UNE VIOLENCE LÉGITIME ?
Bien loin de présenter un simple fait divers pour « faire diversion »[3], La Cérémonie s’intéresse donc à la violence invisible d’une classe dominante, qui exerce le pouvoir de la parole, là où l’exploité se fait entendre par le coup. Le crime n’est-il pas souvent le résultat d’un non-dit qui se cristallise sous la forme d’une frustration ? En affirmant avoir fait « le dernier film marxiste », Chabrol met en scène une éternelle confrontation entre ceux qui dictent et ceux qui obéissent, ceux qui s’affirment et ceux qui se cachent, ceux qui jugent et ceux qui culpabilisent.
Les Lelièvre. Claude Chabrol, La Cérémonie, 1995.

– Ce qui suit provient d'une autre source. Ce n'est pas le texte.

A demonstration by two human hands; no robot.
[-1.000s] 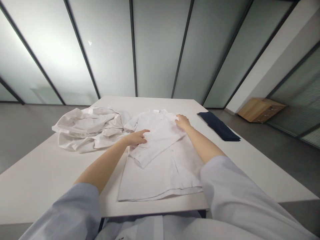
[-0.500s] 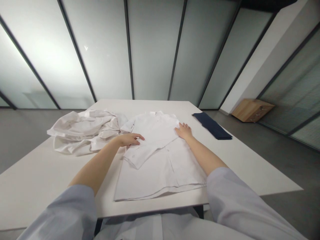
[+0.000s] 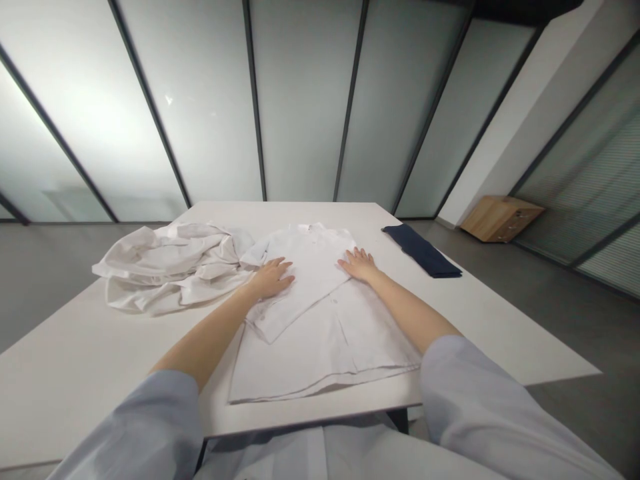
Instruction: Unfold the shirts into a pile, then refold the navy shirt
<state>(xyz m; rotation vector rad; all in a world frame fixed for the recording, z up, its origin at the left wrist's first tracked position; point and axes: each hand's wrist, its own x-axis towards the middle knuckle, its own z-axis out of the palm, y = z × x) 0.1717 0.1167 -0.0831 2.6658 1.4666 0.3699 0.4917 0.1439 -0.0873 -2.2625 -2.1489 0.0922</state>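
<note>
A white shirt (image 3: pixel 305 360) lies spread on the table before me, its collar at the far end and its hem near the front edge. One sleeve (image 3: pixel 295 313) is folded across the body, its cuff at the left side. My left hand (image 3: pixel 271 277) rests open on the left part of the shirt, just above the cuff. On the right side, my right hand (image 3: pixel 359 265) lies flat on the shirt near the shoulder end of the folded sleeve, fingers spread. Neither hand grips the cloth.
A crumpled heap of white cloth (image 3: pixel 170 267) lies to the left, touching or close to the shirt. Folded dark blue cloth (image 3: pixel 423 251) lies near the table's right edge. The white table (image 3: pixel 500 333) faces frosted glass panels. A wooden cabinet (image 3: pixel 500 219) stands on the floor at right.
My left hand has moved slightly up and right and now lies flatter on the shirt. My right hand has shifted a little inward to the left.
</note>
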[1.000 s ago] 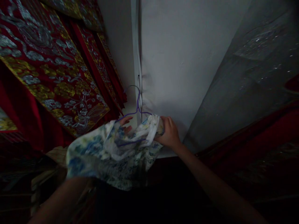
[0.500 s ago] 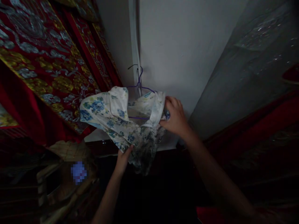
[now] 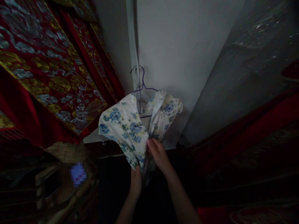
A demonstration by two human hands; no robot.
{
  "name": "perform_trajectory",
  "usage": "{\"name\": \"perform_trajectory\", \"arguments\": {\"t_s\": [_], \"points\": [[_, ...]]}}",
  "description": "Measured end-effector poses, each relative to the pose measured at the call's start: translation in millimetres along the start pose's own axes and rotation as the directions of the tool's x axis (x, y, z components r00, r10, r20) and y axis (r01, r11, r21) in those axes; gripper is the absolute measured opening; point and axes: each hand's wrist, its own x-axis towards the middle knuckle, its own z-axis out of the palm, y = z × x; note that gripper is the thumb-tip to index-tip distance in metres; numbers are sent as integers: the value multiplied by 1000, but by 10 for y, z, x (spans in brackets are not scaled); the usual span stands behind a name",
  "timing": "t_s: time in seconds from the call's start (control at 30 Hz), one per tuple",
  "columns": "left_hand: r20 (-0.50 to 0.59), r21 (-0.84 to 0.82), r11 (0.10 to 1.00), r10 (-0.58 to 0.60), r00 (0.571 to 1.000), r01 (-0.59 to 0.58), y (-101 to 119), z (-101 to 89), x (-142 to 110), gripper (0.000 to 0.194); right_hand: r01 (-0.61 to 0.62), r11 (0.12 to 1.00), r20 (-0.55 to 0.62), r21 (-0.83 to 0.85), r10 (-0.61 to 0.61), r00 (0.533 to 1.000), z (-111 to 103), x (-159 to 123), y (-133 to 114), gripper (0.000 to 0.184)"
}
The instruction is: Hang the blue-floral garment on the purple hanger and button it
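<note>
Floral garment [image 3: 134, 124] upright, shoulders uppermost

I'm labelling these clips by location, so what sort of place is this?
Probably a dim storage or dressing corner for costumes: red cloth with gold and silver embroidery hangs at left, a floral garment is on a purple hanger, and clear plastic sheeting is at right.

Floral garment [image 3: 130, 123] on purple hanger [image 3: 143, 84] | both hands gripping its front
</note>
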Motion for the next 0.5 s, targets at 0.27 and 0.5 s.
{"name": "perform_trajectory", "arguments": {"t_s": [0.27, 0.5], "points": [[-194, 127, 988, 114, 974, -90, 72, -293, 178, 45, -117, 983, -16, 143, 120, 993, -30, -93, 61, 35], [64, 486, 648, 642, 764, -586, 343, -169, 199, 61, -252, 952, 211, 175, 214, 954, 98, -317, 84, 27]]}}
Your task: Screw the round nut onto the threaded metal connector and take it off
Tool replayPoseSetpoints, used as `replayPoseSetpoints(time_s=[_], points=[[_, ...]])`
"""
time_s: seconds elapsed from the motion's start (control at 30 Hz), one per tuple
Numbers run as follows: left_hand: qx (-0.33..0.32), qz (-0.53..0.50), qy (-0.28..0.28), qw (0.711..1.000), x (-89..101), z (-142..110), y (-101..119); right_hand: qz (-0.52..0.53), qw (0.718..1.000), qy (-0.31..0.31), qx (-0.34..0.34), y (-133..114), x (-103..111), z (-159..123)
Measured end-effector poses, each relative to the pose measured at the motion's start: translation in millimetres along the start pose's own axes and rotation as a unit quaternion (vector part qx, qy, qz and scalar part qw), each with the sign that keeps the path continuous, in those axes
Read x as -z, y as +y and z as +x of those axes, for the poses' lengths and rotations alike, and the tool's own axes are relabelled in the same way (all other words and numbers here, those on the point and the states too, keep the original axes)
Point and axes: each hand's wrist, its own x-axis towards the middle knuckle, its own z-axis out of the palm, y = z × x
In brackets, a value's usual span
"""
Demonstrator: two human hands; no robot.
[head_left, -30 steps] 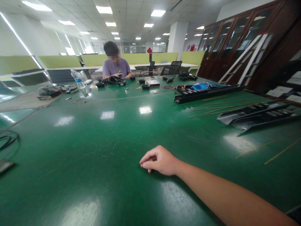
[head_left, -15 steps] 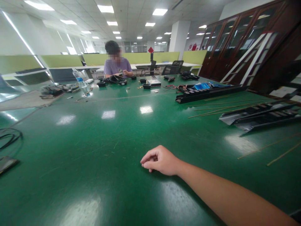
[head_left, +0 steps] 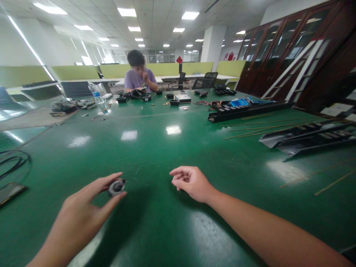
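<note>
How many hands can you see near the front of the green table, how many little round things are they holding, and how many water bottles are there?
Hands: 2, the left hand and the right hand
Small round dark parts: 1, the small round part pinched in the left fingers
Water bottles: 1, the water bottle far off on the green table
Total: 4

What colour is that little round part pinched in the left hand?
Grey and black, seen in the head view: the small round part sits between the left hand's fingertips.
</note>
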Motion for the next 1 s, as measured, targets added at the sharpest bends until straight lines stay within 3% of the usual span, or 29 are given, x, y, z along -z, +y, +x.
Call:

S’il pointe cette injustice systémique, ce film légitime-t-il pour autant la violence meurtrière ? Rien n’est moins sûr. Toute la subtilité de cette œuvre se trouve précisément dans l’évitement d’un discours manichéen qui défendrait l’acte violent comme un acte juste : si les Lelièvre incarnent une bourgeoisie condescendante et répressive, ils ne méritent pas pour autant d’être massacrés à coups de carabine. De leur côté, Sophie et Jeanne ont des antécédents criminels qui font supposer un réel déséquilibre psychique. En laissant au spectateur le soin de se faire son propre jugement, Chabrol cherche surtout à lever le voile sur l’écart qui existe entre les classes sociales, et sur les rapports de force qui s’exercent dans le silence.
© ROMANE FRAYSSE
NOTES :
[1] Cf. Emmanuel Levinas, Totalité et Infini : essai sur l’extériorité. Livre de Poche, France, 1990.
[2] Pierre Bourdieu, La Distinction. Critique sociale du jugement. Les Éditions de Minuit, France, 1979.
[3] Pierre Bourdieu, Sur la télévision. Raisons d’Agir, France, 1996. Dans cet essai critique sur le journalisme, Bourdieu analyse l’utilisation médiatique des faits divers comme « des faits qui font diversion ». Le philosophe dénonce ainsi la tendance des journalistes à « cacher en montrant, en montrant autre chose que ce qu’il faudrait montrer si on faisait ce que l’on est censé faire, c’est-à-dire informer ».
Image : Sophie et Jeanne dans la chambre. Claude Chabrol, La Cérémonie, 1995.